"Görende beş aylık hamilesin sanar min." minik beden arkadaşına ters ters bakarak elindeki çikolatayı yemeye devam ediyordu.
"Ben zaten beş aydır hamileyim Taehyung." Taehyung arkadaşının beş aylık hamile olduğunu bilmiyormuş gibi şaşkın bir hale bürünmüş minik bedene bakıyordu.
"Sen şimdi beş aylık hamileysen doğum yapmana dört ay kalmış demektir." Minik beden ciddimisin sen der gibi bakmaya başlayınca Taehyung yavaşça salondan uzaklaştı.
"O kadar zekisin ki başımda şapkam olsa çıkarırdım."
Eşi iş yüzünden dört gündür yoktu ve eşinin ısrarlarıyla Taehyung onlarda kalıyordu.
Evde yalnız da kalabilirdi fakat eşinin bir nevi içini rahatlatmak için yaptığı bir şeydi bu.
Jimin her ne kadar halinden memnun olsada bazen Taehyung çok sıkıyordu onu yada hamileliği yüzünden ona öyle geliyordu.
Kucağında ki meyve tabağını (karnının izin verdiği kadar) eğilerek masanın üzerine koydu.
İlk defa eşinden bu kadar ayrı kaldığı için üzgündü fakat bunu bebeğine yansıtmamak için sürekli pozitif şeyler düşünüyordu.
Çalan kapıyla düşüncelerinden sıyrılıp ayağa kalkmak için hareketlendi fakat omzuna koyulan el ona engel olmuştu.
"Hiç söz dinlemiyorsun Jeon. Ben sana burdan kalkma dedim." Taehyung başını sağa sola sallayarak kapıya doğru ilerledi.
Kapıyı açtığında yüzündeki hafif tebessüm solmuştu. Karşısında ki bayanı elbette tanıyordu. Kendileri Jungkookun annesiydi.
Fakat kadının yüz ifadesinden Taehyungu tanıyamadığı apaçık belli oluyordu.
"Buyrun kime bakmıştınız?" Hemen eski tebessümünü yüzüne takınan Taehyungla kadında tebessüm etmişti.
"Damadım Jimine bakmıştım. Kendisi evde mi?" Taehyung yüzündeki tebessümü artırarak kadına biraz daha yaklaştı.
"Buralarda bir yerlerde damadınız olduğu yeni mi aklınıza geldi?" Bayan Jeon donmuş bir ifadeyle karşısındaki bedene bakmaya başlamıştı.
"Sen kim oluyorsun da benimle böyle konuşuyorsun?" Bayan Jeonun kalkan elini tutan kişiyi görünce gülümsemesi büyüdü Taehyungun.

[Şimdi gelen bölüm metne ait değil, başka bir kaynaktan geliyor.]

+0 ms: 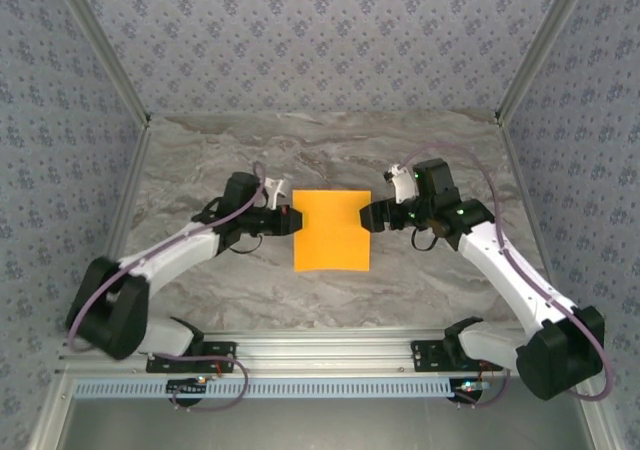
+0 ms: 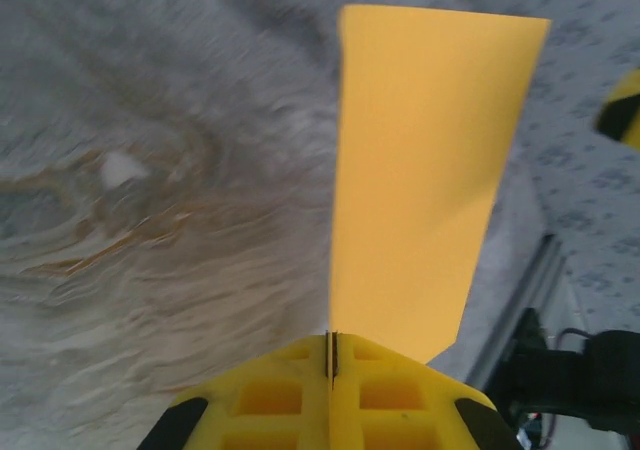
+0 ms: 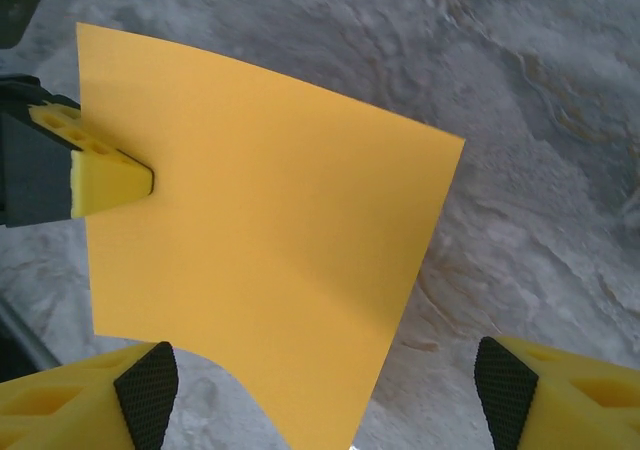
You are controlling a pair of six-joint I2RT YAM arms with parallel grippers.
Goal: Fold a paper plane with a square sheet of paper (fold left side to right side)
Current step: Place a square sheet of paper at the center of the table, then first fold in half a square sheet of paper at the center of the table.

"Şöyle söyleyeyim bayan Jeon, kendisi benim oğlumun en yakın arkadaşı olur aynı zamanda sizin oğlunuzunda. O yüzden bırakında kime nasıl konuşacağına kendisi karar versin. sonuçta arkadaşının neler yaşadığını en iyi kendisi biliyor." Bayan Jeon elini hızlıca tabiri caizse damadının annesinden kurtarıp kaşlarını çatarak aralık olan kapıdan içeriye girdi.
Koltukta şiş karnını okşayan minik bedenin yanına ilerleyip boş yere oturdu.

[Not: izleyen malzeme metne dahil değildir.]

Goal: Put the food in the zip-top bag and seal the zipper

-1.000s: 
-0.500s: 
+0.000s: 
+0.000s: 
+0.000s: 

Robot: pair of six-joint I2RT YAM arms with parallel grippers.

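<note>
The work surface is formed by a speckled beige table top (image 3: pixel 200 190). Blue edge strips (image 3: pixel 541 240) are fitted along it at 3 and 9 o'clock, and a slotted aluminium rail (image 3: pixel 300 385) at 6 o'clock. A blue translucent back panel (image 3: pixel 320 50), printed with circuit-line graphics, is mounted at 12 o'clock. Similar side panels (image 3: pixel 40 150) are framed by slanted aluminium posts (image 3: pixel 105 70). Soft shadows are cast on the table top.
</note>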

Jimin başını kaldırdığında gördüğü kişiyle kaşlarını çatmıştı.
"Sana bir torun vereceğimi duyup geldiysen boşuna gelmişsin. Onu sana göstermek gibi bir niyetim yok. Torun görmek istiyorsan eve getirdiğin kızı evlat edin o evlenip sana torun verir." Bayan Jeon dolu gözlerini karşısındaki bedenin karnına indirdi.

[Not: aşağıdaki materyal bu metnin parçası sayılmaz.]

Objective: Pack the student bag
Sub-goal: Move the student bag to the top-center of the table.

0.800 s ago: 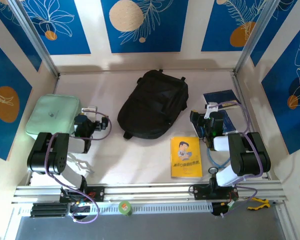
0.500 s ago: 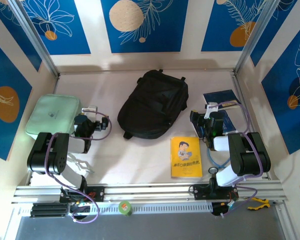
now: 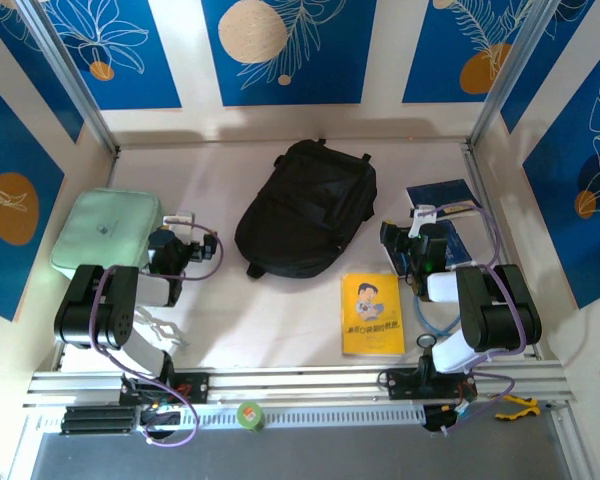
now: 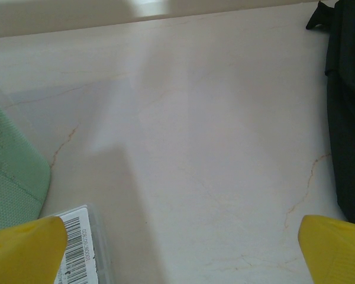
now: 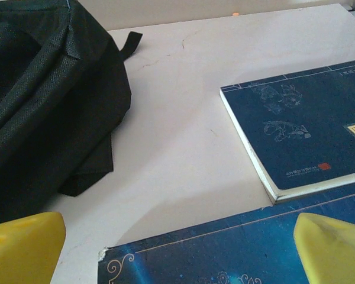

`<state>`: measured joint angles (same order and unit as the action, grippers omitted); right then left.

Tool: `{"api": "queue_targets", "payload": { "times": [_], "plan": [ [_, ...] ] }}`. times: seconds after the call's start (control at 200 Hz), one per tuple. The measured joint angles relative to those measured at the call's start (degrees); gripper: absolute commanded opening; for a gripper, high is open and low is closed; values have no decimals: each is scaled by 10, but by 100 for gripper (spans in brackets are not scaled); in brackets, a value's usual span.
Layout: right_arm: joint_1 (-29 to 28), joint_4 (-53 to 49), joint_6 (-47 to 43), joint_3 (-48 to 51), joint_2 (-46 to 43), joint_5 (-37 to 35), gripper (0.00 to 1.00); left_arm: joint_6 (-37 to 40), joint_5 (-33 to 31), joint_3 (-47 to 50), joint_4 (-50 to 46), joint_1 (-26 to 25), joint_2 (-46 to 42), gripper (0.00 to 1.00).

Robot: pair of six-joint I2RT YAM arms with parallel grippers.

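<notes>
Student bag: we see the black backpack (image 3: 305,210) lying flat on the pale bench (image 3: 270,320), midway between the two arms and towards the far side, its top loop pointing at the far wall.
Left end effector: in the left wrist view we find the left end effector (image 4: 180,251) with its yellow fingertips (image 4: 23,251) spread wide, bare bench between them and nothing gripped.
Barcoded case: a clear case (image 4: 83,245) with a barcode label lies just beside the left fingertip.
Green bag: a pale mint-green bag (image 3: 105,232) rests at the left of the bench, well apart from the student bag.
Right end effector: in the right wrist view we find the right end effector (image 5: 177,248) likewise spread, holding nothing, low over the near blue book (image 5: 225,254).
Far blue book: a second dark blue book (image 5: 302,130) lies beyond it, right of the student bag.
Yellow book: a yellow book (image 3: 372,314) with a cartoon cover lies flat, near and right of the student bag, not touching it.
</notes>
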<state>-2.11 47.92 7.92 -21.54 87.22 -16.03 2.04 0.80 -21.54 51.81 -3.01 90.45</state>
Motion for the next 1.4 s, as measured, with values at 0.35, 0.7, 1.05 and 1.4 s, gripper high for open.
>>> {"api": "queue_targets", "payload": {
  "times": [0.35,0.7,1.05,1.4],
  "plan": [
    [0,0,0,0,0,0,99,0,-4,1,1,0,0,100],
    [-21,-70,-4,-17,-47,-28,99,-26,-69,-5,-122,0,-203,100],
    [-39,-457,141,-292,-121,-15,99,-216,-52,-185,-396,0,-328,100],
    [-62,-646,259,-437,-25,143,97,-357,102,-256,-423,-75,-195,98]
  ]
}}
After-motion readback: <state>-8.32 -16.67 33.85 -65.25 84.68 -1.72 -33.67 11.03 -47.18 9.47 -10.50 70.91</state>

"Biliyorum bu zamana kadar size çok şey yaşattım bundan dolayı özür dilerim. Hayatta önemli olan tek şey torunmuş gibi sadece ona odaklandım ve size karşı olan sevgimi belli edemedim." derin bir nefes aldı bayan Jeon.
"Bunun için çok üzgünüm."
Bayan Park oğlunun yanına oturarak saçlarını okşadı.
"Üzgün olduğunuzu oğlum hamileyken mi söylemeye geliyorsunuz? Bunca zaman neredeydiniz?" Bayan Park gözlerini karşısındaki kadının gözlerine sabitledi.
"Durun ben söyleyeyim. Oğlumun hamile kalabileceğine inancınız olmadığı için Jungkookun ilgisini çekebilecek başka kizlar arıyordunuz öyle değil mi? şimdi de oğlumun hamile kalabileceğine beşinci ayında inandığınız için ona ne kadar pişman olduğunuzu söylemeye geldiniz.
Eğer oğlunuzu birazcık tanıyor olsaydınız sizin getirebileceğiniz en güzel kızı bile beğenmeyip elinin tersiyle iteceğini bilirdiniz. şimdi gelmişsiniz buraya size karşı olan sevgimi belli edemedim diyorsunuz.
birazcık sevginiz olsaydı oğlunuzu ve damadınızı iyi tanırdınız. Bu zamana kadar sustuysam oğlumun iyi niyetindendir fakat bundan sonra oğlumun tek damla göz yaşına sizi kurban ederim." Ayağa kalkarak karşısındaki kadına kapıyı gösterdi.
"Şimdi lütfen gidin burdan." Bayan Parkın bu kadar iyi bir gözlemci olduğunu fark edemeyen kadın kafasında binbir düşünceyle gösterilen kapıdan dışarıya çıktı.
Bayan Park yine kendini tutar iyi davranırdı fakat oğlunun bu kadını affetme olasılığı ağır bastığı için söylemişti bu kadar şeyi.
Jimin minnet bakışlarını annesine yollarken sarışın kadın oğlunun şişmiş karnını okşayarak saçlarına öpücük kondurdu.
"Az önce burdan annem mi çıktı yoksa ben yorgunluktan Taehyungu anneme mi benzettim?"